However, the remote controller has various buttons and changeover switches, and the user needs to have deep knowledge about the function of the device to be operated in addition to knowledge about the remote controller.
JP 2007-274173 A

  The object of the present invention has been made in view of the above circumstances, and the operation mode between the devices is automatically determined according to the positional relationship between the devices between the devices that are wirelessly connected to each other. It is an object of the present invention to provide a display control apparatus and an operation mode control method that simply determine the arrangement relationship of apparatuses according to a guide screen.

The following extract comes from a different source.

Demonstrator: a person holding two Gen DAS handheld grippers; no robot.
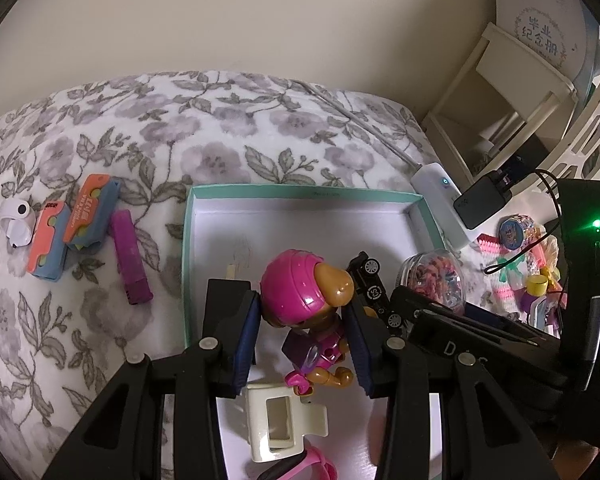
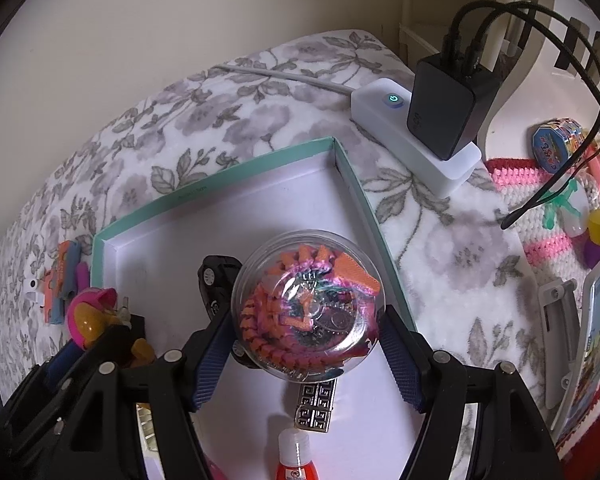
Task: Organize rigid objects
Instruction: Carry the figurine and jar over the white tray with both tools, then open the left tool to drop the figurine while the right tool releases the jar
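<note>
Left gripper [image 1: 302, 328] jaws clamp pup figure [image 1: 306, 300] | right gripper [image 2: 304, 356] jaws apparently grip clear dome [image 2: 306, 312]

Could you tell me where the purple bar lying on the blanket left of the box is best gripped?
Grip the purple bar across its narrow width near mid-length, coming from above. It lies flat on the floral blanket with both long sides exposed; the orange-and-blue toy sits close only at its far end.

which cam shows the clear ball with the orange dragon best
The right wrist view: the clear ball sits centred between the right gripper fingers, contents visible. The left wrist view catches only part of it at the box's right edge, behind that gripper.
</note>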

  In order to solve the above problems, an array antenna to which electric power is supplied from an array antenna drive unit, a beamforming generation unit that outputs a beamforming signal that gives directivity to an output antenna beam of the array antenna, and the antenna drive And the beam forming generator, and a scan execution unit that executes a scan by changing a directing method of the antenna beam, and the array antenna receives a predetermined frequency from an external device during the scan A position analysis unit for recognizing the external device and its position and determining a device arrangement relationship; and the device for selecting a system operation mode with the external device according to an analysis result of the position analysis unit. The display information output unit that outputs the display information of the arrangement relation and the movement position of the external device are specified When, characterized by comprising a command output unit for outputting a command for executing the operation mode determined by the device layout relationship.

  According to the above means, according to the display of the arrangement relationship between the external device and the display control device, the user automatically determines the overall operation mode by specifying the arrangement relationship between the display control device and the external device, and is complicated. Operation is unnecessary.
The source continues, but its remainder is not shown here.